Vertice di Annapolis: un’occasione storica che non deve essere sprecata
Luca M. Possati
Osservatore Romano: aumentano le attese sui risultati del vertice che sempre di più si configura come una occasione imperdibile per la costruzione della pace in Medio Oriente.
“Un’occasione storica, che non deve essere sprecata”. La dichiarazione rilasciata dal presidente dell’Autorità palestinese (Ap) Abu Mazen, al suo arrivo ieri a Washington fa intendere con quali aspettative si sta per aprire ad Annapolis la conferenza internazionale voluta dagli Stati Uniti che punta a rilanciare il processo di pace in Vicino Oriente. Mentre 49 delegazioni di Paesi ed enti internazionali si apprestano a raggiungere la sede del vertice, proseguono freneticamente gli incontri fra i negoziatori israeliani e palestinesi per stilare un documento comune. George W. Bush, soddisfatto dell’ampia partecipazione dei Paesi arabi, fra cui anche la Siria e l’Arabia Saudita, ha definito un “impegno personale” la realizzazione del progetto “di due Stati democratici Israele e Palestina, che vivano fianco a fianco nella pace e nella sicurezza”.
Per inaugurare il vertice di Annapolis, oggi il presidente Bush avrà colloqui alla Casa Bianca prima con Olmert e poi con Abu Mazen. Nel pomeriggio è prevista la riunione del Quartetto (Onu, Ue, Usa, Russia), mentre domani, martedì, prenderanno il via i negoziati.
Il nuovo appuntamento diplomatico, dicono alcuni osservatori, nasce tra grande scetticismo e un livello di aspettative molto basso. I numerosi incontri che dallo scorso agosto Abu Mazen e il premier israeliano Ehud Olmert hanno tenuto sia a Gerusalemme sia a Ramallah non hanno condotto alla stesura di un documento comune, rivelando le tante divergenze, ancora profonde, fra israeliani e palestinesi. Dopo il “colpo di mano” del giugno 2007 con il quale Hamas ha preso il controllo della Striscia di Gaza estromettendo Al Fatah e costringendo Abu Mazen a formare un Governo di emergenza con a capo Salam Fayad, tra le fazioni palestinesi la tensione è progressivamente cresciuta, sfociando anche in cruenti scontri armati. Da parte sua, Israele ha dichiarato Gaza “ entità ostile” e non ha esitato a tagliare le risorse energetiche a tutto il territorio della Striscia.

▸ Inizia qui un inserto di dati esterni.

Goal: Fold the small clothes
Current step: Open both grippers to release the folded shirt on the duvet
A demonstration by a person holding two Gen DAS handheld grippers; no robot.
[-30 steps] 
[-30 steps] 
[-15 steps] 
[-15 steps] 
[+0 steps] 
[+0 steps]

In un tale clima di tensione, i punti su cui le trattative si concentrano sono oramai noti. In primo luogo la questione dei confini e la nascita di uno Stato palestinese autonomo. L’Ap chiede il totale ritiro delle forze armate israeliane dai territori occupati nella guerra del 1967, compresa Gerusalemme est. Recentemente Israele ha espresso la propria determinazione a mantenere gli impegni assunti con la Road map, il piano di pace sancito dal Quartetto nel 2002, assicurando di non costituire nuovi insediamenti, di non espropriare terreni palestinesi e di smantellare gli avamposti illegali. I palestinesi – dal canto loro – hanno contestato quest’interpretazione riduttiva della Road map, che impone di “congelare gli insediamenti”, evitando quindi anche il loro allargamento (cosa che Olmert ha accuratamente evitato di promettere).

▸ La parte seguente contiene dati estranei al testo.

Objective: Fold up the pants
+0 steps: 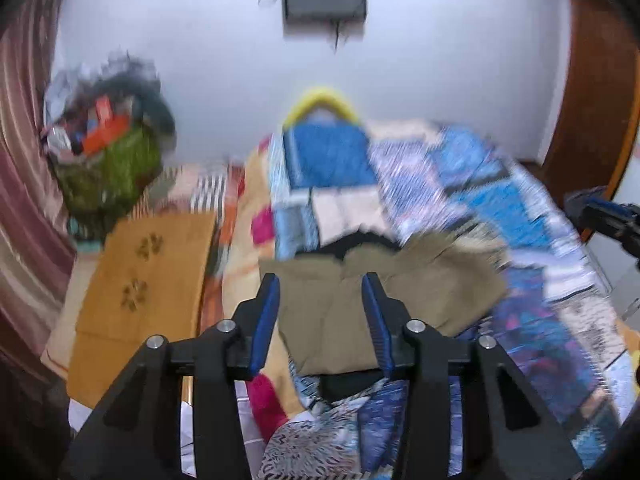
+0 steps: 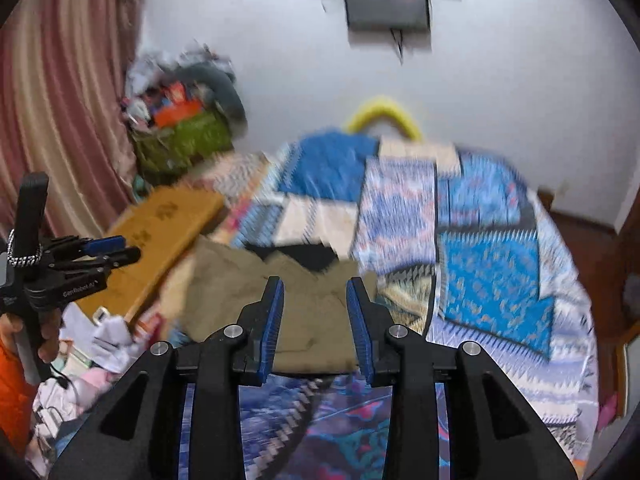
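Note:
The olive-khaki pants (image 1: 432, 280) lie folded in a compact bundle on the patchwork bed, with a dark patch at their far edge. My left gripper (image 1: 321, 280) hovers above them, its blue-padded jaws apart and nothing between the pads. In the right wrist view the same pants (image 2: 228, 280) lie below and ahead of my right gripper (image 2: 316, 281), which is also open and empty. Each gripper shows in the other's view: the right gripper (image 1: 600, 216) at the right edge, the left gripper (image 2: 100, 252) at the left, held by a hand. Both views are motion-blurred.
A blue patchwork quilt (image 2: 492, 276) covers the bed. A mustard cloth with paw prints (image 1: 144, 276) lies on the left. A green basket of clutter (image 1: 108, 160) stands by the striped curtain (image 1: 24, 160). A dark box (image 2: 386, 0) hangs on the white wall.

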Motion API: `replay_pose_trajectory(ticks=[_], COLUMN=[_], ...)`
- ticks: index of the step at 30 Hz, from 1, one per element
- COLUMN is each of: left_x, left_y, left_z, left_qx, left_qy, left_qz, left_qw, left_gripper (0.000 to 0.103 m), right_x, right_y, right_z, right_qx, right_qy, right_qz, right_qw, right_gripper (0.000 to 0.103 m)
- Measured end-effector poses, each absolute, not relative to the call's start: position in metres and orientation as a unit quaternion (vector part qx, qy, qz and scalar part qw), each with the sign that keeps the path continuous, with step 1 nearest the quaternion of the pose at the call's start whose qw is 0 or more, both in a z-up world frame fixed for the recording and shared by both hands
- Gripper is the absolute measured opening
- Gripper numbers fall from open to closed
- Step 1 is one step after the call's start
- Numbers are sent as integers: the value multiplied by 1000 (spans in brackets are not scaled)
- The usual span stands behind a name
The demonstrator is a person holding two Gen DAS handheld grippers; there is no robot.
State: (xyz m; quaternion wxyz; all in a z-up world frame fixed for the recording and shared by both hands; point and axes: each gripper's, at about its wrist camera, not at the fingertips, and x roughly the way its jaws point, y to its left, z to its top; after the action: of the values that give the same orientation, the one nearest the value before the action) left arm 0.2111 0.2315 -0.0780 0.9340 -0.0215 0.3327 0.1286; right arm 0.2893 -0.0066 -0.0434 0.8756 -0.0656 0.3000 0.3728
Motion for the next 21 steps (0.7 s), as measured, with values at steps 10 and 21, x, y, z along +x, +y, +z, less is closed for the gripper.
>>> replay_pose_trajectory(ticks=[10, 21], left_x=[88, 7], left_y=[171, 138], left_z=[16, 29], left_qx=[-15, -9], left_qy=[181, 98], left_qz=[118, 130], left_qw=[976, 987], left_gripper=[46, 74], right_x=[172, 106], right_y=[-46, -59], right_z=[33, 45], right_qx=[-23, -20], right_qy=[143, 66], right_qz=[402, 376], right_qw=[904, 924], right_gripper=[29, 69])
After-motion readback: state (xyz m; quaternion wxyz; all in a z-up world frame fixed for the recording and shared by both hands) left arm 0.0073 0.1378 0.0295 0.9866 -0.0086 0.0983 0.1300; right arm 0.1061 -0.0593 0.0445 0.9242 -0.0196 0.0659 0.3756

Un nodo ancor più delicato è quello riguardante lo status di Gerusalemme. Nel 1967 Israele occupò i quartieri orientali e nel 1980 proclamò la città “sua eterna e indivisibile capitale”. Uno status non riconosciuto dalla Comunità internazionale. Olmert ha aperto spiragli di intesa ipotizzando di cedere all’Ap la sovranità su alcune parti di Gerusalemme est. La Knesset non ha tuttavia esitato – sotto la spinta delle forze più conservatrici – ad approvare in via preliminare un provvedimento che eleva il quorum di voti necessari per approvare qualsiasi modifica al controllo israeliano su tutta la città.
C’è poi l’irrisolta questione dei profughi palestinesi. Oggi, il loro numero si aggira intorno ai circa 4,3 milioni. Di essi 1,6 milioni vivono in Cisgiordania e nella Striscia di Gaza, il resto nei campi profughi e in altri Paesi arabi e non.